What is required: Reproduce all of the data exactly, with no line skipped.

+ + + +

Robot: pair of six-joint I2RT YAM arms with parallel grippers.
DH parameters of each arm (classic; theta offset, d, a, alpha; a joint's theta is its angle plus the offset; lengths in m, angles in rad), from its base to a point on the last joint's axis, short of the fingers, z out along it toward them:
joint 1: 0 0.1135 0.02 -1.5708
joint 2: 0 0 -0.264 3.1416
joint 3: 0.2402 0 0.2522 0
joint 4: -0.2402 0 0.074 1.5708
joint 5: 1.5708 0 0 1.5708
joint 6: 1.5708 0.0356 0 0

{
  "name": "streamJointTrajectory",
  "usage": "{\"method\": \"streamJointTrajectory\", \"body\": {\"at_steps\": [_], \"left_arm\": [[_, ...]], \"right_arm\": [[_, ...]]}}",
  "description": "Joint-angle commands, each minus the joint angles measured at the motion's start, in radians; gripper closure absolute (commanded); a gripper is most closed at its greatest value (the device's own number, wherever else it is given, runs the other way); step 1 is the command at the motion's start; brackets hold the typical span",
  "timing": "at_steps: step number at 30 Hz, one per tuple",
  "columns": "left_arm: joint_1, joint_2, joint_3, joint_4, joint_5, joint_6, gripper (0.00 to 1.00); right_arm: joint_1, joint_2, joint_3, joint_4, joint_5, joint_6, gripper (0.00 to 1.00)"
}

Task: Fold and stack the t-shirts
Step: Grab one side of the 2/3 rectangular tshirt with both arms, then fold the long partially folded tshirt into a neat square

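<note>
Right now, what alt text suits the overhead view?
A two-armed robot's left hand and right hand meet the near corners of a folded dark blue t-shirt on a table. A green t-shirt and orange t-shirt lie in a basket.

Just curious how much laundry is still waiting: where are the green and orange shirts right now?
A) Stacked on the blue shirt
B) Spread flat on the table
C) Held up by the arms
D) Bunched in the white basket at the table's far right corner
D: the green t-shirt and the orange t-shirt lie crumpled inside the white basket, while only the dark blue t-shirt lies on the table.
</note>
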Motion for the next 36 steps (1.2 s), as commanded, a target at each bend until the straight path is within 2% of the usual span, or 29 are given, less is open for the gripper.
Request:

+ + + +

Written reply:
Robot: pair of six-joint I2RT YAM arms with parallel grippers.
DH parameters of each arm (classic; theta offset, d, a, alpha; a joint's theta is its angle plus the offset; lengths in m, angles in rad), from its base to a point on the last joint's axis, short of the fingers, z out along it toward them:
joint 1: 0 0.1135 0.02 -1.5708
joint 2: 0 0 -0.264 3.1416
joint 3: 0.2402 0 0.2522 0
joint 4: -0.2402 0 0.074 1.5708
joint 5: 1.5708 0 0 1.5708
joint 6: 1.5708 0.0356 0 0

{
  "name": "streamJointTrajectory",
  "usage": "{\"method\": \"streamJointTrajectory\", \"body\": {\"at_steps\": [_], \"left_arm\": [[_, ...]], \"right_arm\": [[_, ...]]}}",
  "description": "Joint-angle commands, each minus the joint angles measured at the motion's start, in radians; gripper closure absolute (commanded); a gripper is most closed at its greatest value (the device's own number, wherever else it is given, runs the other way); step 1 is the command at the motion's start; brackets hold the typical span",
  "timing": "at_steps: step number at 30 Hz, one per tuple",
  "columns": "left_arm: joint_1, joint_2, joint_3, joint_4, joint_5, joint_6, gripper (0.00 to 1.00); right_arm: joint_1, joint_2, joint_3, joint_4, joint_5, joint_6, gripper (0.00 to 1.00)"
}

Task: Fold and stack the t-shirts
Step: Grab one side of the 2/3 rectangular tshirt with both arms, then fold the long partially folded tshirt into a neat square

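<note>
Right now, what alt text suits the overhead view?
A two-armed robot's left hand and right hand meet the near corners of a folded dark blue t-shirt on a table. A green t-shirt and orange t-shirt lie in a basket.

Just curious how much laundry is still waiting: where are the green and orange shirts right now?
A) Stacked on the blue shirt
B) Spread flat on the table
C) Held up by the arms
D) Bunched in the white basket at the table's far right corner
D: the green t-shirt and the orange t-shirt lie crumpled inside the white basket, while only the dark blue t-shirt lies on the table.
</note>
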Motion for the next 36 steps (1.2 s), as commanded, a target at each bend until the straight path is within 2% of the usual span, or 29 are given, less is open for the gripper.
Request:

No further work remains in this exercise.